J’en viens à la cause, elle est fort bien plaidée. Mais je suis fâché de n’être pas auprès de toi pour en causer de vive voix. Je te dirais que je pense comme toi qu’on pourrait peut-être mal interpréter mes intentions, que je crois cependant les avoir exprimées très clairement, puisque une des premières phrases contient ces mots: «Pleurons sur le malheur de nos frères opprimés, pleurons sur la cruauté de nos frères oppresseurs.»

De plus, j’ai bien remarqué, comme tu me l’as fait observer toi-même, l’esclavage intellectuel et moral réuni à l’esclavage corporel: c’est une des pensées dominantes de ma lettre. J’ai même ajouté que le christianisme, délivrant ces peuples de l’esclavage intellectuel et moral et leur donnant la liberté des enfants de Dieu, devait aussi les affranchir de la servitude corporelle.

Je me suis donc efforcé de montrer la propriété, sans en faire une autorité pour les barbares partisans de la traite des nègres, que j’ai comme toi en horreur.

Quant à l’objet de cette prophétie, je crois qu’on peut lui donner l’extension que je lui ai attribuée. Car, dit un grand auteur (je crois que c’est Newton), on doit juger des prophéties par l’événement. Or la prophétie annonçant un esclavage en termes généraux et l’esclavage étant général et complet dans la réalité, rien n’empêche, [ce] me semble, l’application que j’en ai faite. Mon assertion est fortifiée par cette observation que je te prie de vérifier, c’est que souvent les prédictions dans l’Ecriture s’appliquent également aux deux ordres de phénomènes physiques et intellectuels. Telle est celle de la ruine de Jérusalem et de la punition des Juifs. En même temps .qu’ils ont été chassés et dispersés, ils ont été frappés d’aveuglement, d’endurcissement. Il en est de même de cette autre prédiction de l’Ecriture: «Tu mangeras ton pain à la sueur de ton front» qui s’applique à la nourriture de l’âme comme à celle du corps.

Voilà bien des mots inutiles, à ce moment tu as peut-être le dernier numéro de l’Abeille. Mon article2 y est ou n’y est pas inséré3. S’il y est, tu peux en juger sans tant de bavardage de ma part; s’il n’y est pas, tous mes raisonnements ne servent à rien et je me soumets volontiers au jugement des personnes éclairées qui dirigent le journal. Car, ainsi que tu me l’as exprimé, si cet article peut être contraire à la justice, aux bonnes mœurs, si l’on peut l’interpréter mal, j’aime cent fois mieux ne pas le voir imprimé. S’il en eût été tems [sic], je l’aurais retiré pour le relire avec toi. Mais maintenant, jacta est alea.

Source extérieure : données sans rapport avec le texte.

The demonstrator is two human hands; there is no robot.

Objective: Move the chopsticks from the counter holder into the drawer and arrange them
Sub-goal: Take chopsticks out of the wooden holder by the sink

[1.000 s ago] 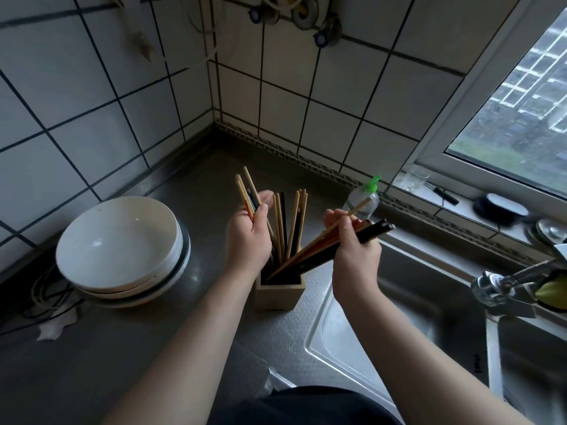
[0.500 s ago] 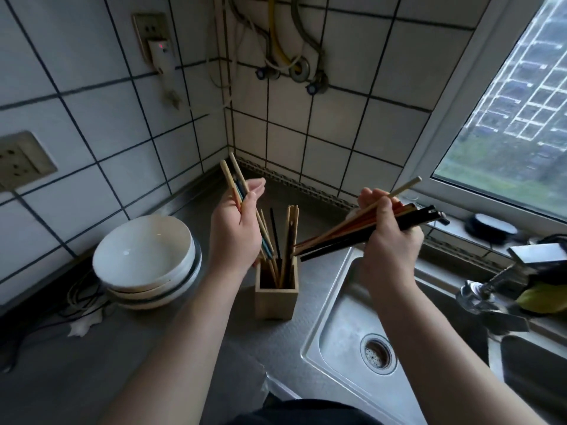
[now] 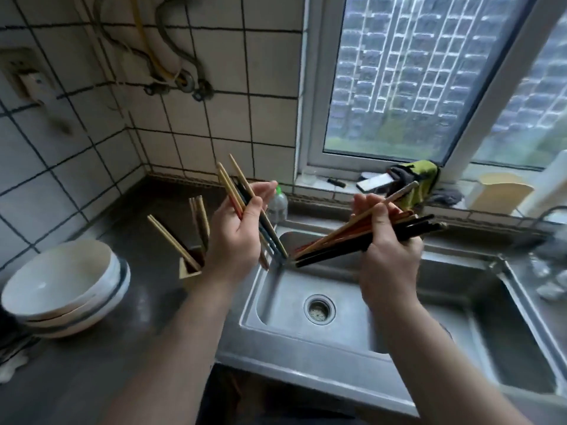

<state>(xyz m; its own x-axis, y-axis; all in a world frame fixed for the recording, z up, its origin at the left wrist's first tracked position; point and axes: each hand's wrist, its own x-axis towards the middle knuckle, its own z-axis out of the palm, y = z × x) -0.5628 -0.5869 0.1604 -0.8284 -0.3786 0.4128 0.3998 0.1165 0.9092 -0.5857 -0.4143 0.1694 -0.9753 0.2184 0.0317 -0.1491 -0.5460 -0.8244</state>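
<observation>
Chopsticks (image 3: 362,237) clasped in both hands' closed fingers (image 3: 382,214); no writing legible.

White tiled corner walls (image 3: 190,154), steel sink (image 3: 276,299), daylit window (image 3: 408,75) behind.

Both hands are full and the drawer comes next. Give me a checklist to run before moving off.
1. Left hand grips its chopsticks: ok.
2. Right hand grips its mixed bundle: ok, though the ends are splayed.
3. Wooden holder emptied: not ok, a few light chopsticks remain inside.
4. Drawer open and ready: cannot tell, out of view.
5. Stacked bowls apart from the arms: ok.
</observation>
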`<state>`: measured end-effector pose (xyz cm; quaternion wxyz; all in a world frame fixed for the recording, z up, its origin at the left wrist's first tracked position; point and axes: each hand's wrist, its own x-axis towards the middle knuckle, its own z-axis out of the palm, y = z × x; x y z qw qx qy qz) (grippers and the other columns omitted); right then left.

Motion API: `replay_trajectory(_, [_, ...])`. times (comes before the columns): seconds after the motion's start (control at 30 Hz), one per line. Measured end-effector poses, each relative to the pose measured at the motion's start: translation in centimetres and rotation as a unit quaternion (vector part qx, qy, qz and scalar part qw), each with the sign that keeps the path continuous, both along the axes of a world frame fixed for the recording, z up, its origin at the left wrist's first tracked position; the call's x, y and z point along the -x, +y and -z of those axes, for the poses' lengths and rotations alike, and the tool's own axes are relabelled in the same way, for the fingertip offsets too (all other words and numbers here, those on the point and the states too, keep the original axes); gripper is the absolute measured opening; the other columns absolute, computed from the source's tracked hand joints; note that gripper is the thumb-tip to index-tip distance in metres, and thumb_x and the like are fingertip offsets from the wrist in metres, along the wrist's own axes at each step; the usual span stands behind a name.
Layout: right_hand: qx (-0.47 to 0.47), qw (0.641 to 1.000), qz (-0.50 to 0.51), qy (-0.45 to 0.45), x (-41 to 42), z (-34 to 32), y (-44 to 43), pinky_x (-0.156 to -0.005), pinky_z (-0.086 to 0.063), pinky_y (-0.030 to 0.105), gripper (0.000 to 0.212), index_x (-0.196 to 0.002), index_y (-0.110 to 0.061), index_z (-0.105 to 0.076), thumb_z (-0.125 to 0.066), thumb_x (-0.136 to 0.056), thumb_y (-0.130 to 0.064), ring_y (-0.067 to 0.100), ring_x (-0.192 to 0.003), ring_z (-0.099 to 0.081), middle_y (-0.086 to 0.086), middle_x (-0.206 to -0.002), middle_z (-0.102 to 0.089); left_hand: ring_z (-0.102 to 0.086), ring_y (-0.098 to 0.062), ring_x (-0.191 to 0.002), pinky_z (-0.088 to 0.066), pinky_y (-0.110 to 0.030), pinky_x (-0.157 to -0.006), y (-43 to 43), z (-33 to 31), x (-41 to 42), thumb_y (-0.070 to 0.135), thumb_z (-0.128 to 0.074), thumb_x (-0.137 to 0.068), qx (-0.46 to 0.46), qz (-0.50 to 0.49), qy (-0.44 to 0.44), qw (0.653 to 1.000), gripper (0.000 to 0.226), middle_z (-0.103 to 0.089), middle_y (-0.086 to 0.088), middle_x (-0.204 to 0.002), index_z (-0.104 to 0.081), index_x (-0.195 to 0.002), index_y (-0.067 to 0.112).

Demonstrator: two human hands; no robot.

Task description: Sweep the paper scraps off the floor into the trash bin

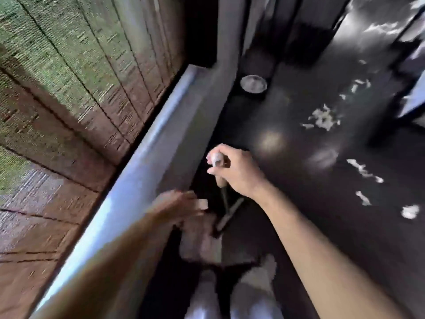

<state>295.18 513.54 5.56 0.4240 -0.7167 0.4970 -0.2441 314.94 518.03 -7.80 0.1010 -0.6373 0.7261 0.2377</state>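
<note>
My right hand (232, 171) grips the pale top of a short broom handle (216, 160). The dark broom head (227, 216) rests on the black floor below it. My left hand (181, 204) is blurred beside the broom, at a tan handle-like piece (203, 204) above a greyish dustpan shape (200, 242); whether it holds that piece is unclear. White paper scraps lie scattered on the floor to the right, one cluster (324, 118) far out and more scraps (364, 170) nearer. A round dark trash bin (253, 85) with a pale lining stands ahead by the wall.
A grey ledge (147, 157) runs diagonally on the left, with a wood-panelled wall (76, 88) beyond it. Dark furniture legs (404, 61) stand at the far right. My legs in light clothing (255, 288) show at the bottom. The view is motion-blurred.
</note>
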Motion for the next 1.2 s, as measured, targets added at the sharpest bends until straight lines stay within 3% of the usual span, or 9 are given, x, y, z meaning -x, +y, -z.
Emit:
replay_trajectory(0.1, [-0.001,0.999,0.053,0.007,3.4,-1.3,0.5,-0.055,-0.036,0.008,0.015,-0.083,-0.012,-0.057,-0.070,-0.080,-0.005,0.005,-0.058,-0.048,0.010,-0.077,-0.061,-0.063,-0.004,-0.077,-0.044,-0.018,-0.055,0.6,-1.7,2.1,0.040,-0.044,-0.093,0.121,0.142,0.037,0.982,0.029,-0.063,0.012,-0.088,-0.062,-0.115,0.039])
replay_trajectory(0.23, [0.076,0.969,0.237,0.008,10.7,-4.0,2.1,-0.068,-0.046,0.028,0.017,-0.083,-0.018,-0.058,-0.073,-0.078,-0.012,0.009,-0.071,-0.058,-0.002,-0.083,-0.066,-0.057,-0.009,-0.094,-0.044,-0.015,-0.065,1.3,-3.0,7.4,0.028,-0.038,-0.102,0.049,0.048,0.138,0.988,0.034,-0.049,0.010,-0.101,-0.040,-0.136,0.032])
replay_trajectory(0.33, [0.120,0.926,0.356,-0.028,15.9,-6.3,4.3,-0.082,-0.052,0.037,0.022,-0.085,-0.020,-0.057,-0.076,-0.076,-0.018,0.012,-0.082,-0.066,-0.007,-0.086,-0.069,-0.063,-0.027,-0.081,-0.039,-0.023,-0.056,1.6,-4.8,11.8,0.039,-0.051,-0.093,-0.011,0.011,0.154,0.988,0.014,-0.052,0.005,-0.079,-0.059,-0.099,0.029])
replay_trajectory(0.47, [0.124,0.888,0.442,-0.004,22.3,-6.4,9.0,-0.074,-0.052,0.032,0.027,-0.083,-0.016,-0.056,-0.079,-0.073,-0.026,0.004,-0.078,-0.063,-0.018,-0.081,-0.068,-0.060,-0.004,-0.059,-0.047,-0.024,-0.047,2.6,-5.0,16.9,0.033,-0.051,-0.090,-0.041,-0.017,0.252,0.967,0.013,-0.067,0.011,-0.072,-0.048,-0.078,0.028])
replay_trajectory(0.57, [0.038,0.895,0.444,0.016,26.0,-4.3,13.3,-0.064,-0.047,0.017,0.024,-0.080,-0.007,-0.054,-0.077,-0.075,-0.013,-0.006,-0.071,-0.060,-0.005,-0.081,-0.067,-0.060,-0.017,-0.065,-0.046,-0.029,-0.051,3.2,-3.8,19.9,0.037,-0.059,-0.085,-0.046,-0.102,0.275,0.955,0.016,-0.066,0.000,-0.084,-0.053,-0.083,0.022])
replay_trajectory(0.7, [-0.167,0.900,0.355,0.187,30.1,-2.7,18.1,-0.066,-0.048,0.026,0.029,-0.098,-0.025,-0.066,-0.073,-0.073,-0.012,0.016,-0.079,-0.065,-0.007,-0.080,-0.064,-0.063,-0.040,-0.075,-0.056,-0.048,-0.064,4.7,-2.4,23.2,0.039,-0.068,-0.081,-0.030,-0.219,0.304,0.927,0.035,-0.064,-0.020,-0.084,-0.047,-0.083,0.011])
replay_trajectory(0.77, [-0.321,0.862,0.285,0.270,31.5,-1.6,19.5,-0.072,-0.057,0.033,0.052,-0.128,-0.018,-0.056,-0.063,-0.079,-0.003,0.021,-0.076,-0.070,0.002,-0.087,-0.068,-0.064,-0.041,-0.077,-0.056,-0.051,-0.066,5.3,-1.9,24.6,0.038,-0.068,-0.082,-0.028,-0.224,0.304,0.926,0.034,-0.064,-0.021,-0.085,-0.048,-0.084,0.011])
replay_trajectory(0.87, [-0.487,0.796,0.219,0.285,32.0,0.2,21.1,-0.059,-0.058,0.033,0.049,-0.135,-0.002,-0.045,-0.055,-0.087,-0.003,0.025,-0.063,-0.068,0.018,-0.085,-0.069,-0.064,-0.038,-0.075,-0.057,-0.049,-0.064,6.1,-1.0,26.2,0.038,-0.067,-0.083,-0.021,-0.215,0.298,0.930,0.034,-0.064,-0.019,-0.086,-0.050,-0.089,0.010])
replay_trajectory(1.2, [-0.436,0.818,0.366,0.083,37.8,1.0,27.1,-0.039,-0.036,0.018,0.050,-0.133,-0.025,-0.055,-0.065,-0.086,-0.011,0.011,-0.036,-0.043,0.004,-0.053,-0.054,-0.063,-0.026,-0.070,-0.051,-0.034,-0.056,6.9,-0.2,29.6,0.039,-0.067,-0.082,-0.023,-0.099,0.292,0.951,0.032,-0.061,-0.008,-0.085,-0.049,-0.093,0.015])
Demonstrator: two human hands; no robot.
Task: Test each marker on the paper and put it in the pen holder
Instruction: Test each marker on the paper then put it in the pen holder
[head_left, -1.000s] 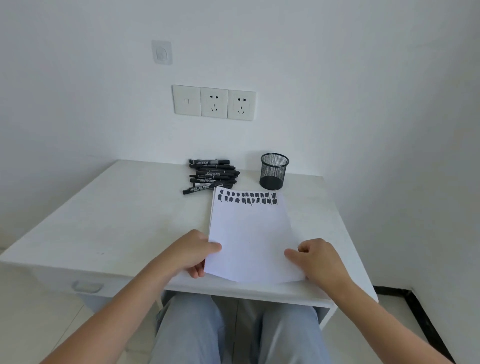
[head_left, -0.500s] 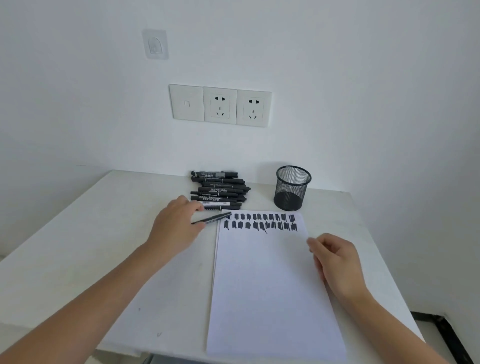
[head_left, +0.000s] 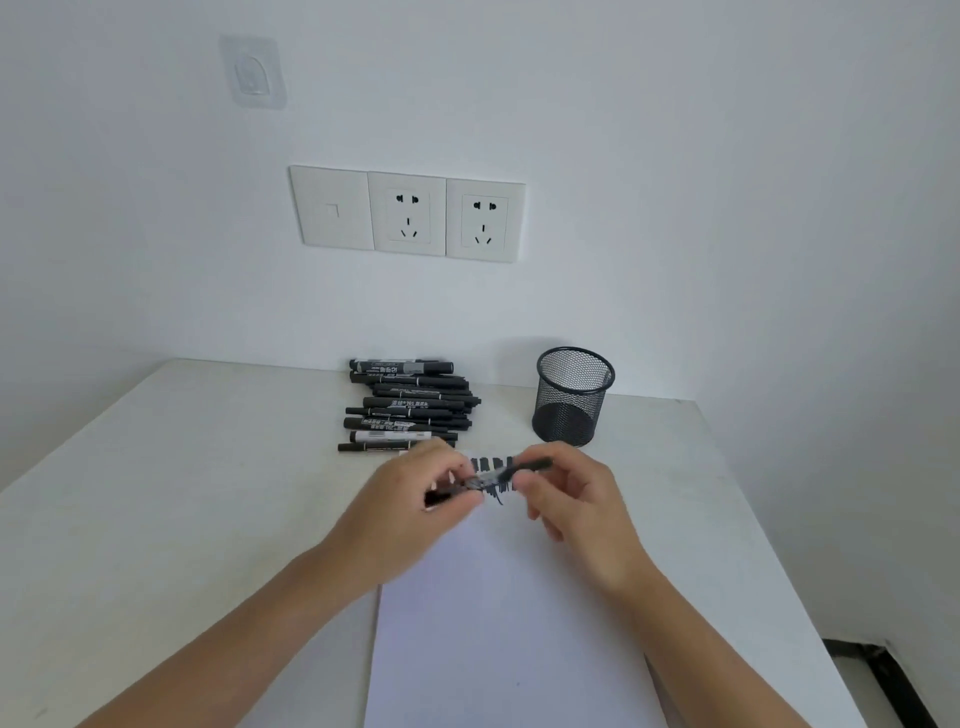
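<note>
**Black marker (head_left: 491, 479) held crosswise above the paper (head_left: 509, 623)**

Smeared by motion blur around the fingers (head_left: 448, 463), so impossible to tell whether capped or pulled apart. Hidden behind the left hand (head_left: 410, 514): most of the marker's left part, apart from a dark stub poking out below the thumb. Hidden behind both hands: nearly all of the row of black test scribbles (head_left: 491, 462) at the far end of the paper, with only a few strokes visible in the gap. Cut off at the bottom edge: the near end of the paper and both forearms. Too small to read: the print on the pile of markers (head_left: 410, 405).

Slim and black, with a pale label band near the middle. Lying roughly level, right end tipped slightly up and away, lifted clear of the sheet over its far end. Gripped on the left by the curled fingers and thumb of the left hand. Pinched towards the right end between thumb and forefinger of the right hand (head_left: 576, 514), the other fingers loosely curled underneath.

Further back on the white desk (head_left: 182, 493), the pile lying side by side, just beyond the paper's far left corner. Well to its right, a black mesh pen holder (head_left: 574, 397), upright. On the wall above, a blank plate beside two sockets (head_left: 447, 215); higher and to the left, a clear adhesive hook (head_left: 253, 73).
</note>
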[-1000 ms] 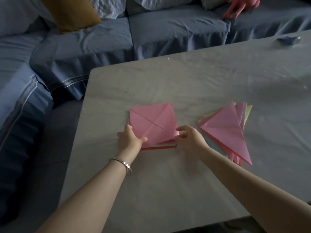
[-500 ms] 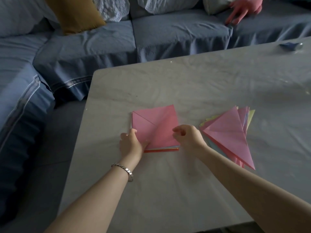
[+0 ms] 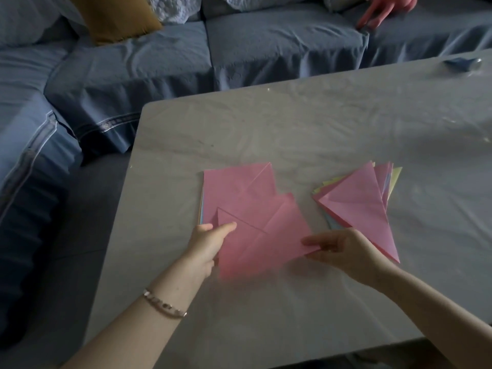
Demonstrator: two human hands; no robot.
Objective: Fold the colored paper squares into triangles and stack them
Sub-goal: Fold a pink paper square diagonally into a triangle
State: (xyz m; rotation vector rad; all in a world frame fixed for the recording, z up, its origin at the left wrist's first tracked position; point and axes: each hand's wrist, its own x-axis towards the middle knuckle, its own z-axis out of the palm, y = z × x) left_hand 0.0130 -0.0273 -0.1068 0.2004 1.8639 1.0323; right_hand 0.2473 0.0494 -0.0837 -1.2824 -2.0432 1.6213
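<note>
A creased pink paper square (image 3: 263, 235) is held just above the table, toward me from the stack of flat squares (image 3: 234, 182), whose top sheet is also pink. My left hand (image 3: 210, 241) pinches the lifted sheet's left edge, thumb on top. My right hand (image 3: 338, 249) pinches its right corner. To the right lies the pile of folded triangles (image 3: 359, 206), pink on top with yellow, blue and pink edges fanning out beneath.
The grey table (image 3: 292, 129) has its left edge beside a blue sofa (image 3: 159, 62). A small blue object (image 3: 462, 63) lies at the table's far right. Another person's hand (image 3: 383, 9) rests on the sofa cushion, near a mustard pillow (image 3: 117, 17).
The top pink square has come off the stack and moved toward me and slightly right, held at both sides. Another pink sheet now shows on top of the stack.
</note>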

Permets-moi à présent de te dire que tu m’as bien fait rire en louant mon zèle pour la lecture de la Sainte Bible, en me parlant de ma réputation, de mes nombreux articles, en comparant ma lettre aux systèmes philosophiques les plus orthodoxes, etc… Nous ne sommes plus en rhétorique, à quoi bon tant de précautions oratoires pour parler à un ami? Ne sais-tu pas que lors même que tu me dirais des sottises, je les recevrais comme des preuves de ton amitié pour moi et de ton zèle pour la vérité? A plus forte raison quand tu me fais des observations si sages et si amicales. Disputare philosophorum est. Cicéron ne disputait-il pas avec Atticus? Si parva licet componere magnis.

Tu vois que nous sommes d’accord sur un point: le danger d’une fausse interprétation. Une courte conversation nous mettrait bientôt d’accord sur les autres. Je te remercie encore de tes bons conseils: une autre fois je serai plus circonspect. J’ai écrit cet article à la légère en une demi-heure, et le même jour je l’ai porté à M. Loiret. Désormais je relirai froidement les articles écrits dans un montent de chaleur et je laisserai passer la nuit entre la composition et la correction. En attendant, sois toujours persuadé que je recevrai tes avis avec la plus grande affection et que je tâcherai d’en profiter, qu’enfin je veux toujours être à jamais

ton fidèle ami.

A.-F. Ozanam.

Au dos: A Mr Monsieur L. Auguste Materne, à Collonges.
Original: Archives Laporte.

  1. Auguste Louis Materne, né à Lyon le 2 juin 1812, entra à l’Ecole Normale en 1832 et, après une carrière universitaire sans éclat, fut retraité en décembre 1869 comme censeur du Lycée de Versailles. Il a publié des traductions classiques d’auteurs latins, grecs et allemands. Son père était négociant à Lyon.
  2. L’article parut en août 1829 sous le titre: Lettre sur la Traite des Nègres. Cf. Galopin, n° 26.
  3. Voir la note au titre de cette lettre.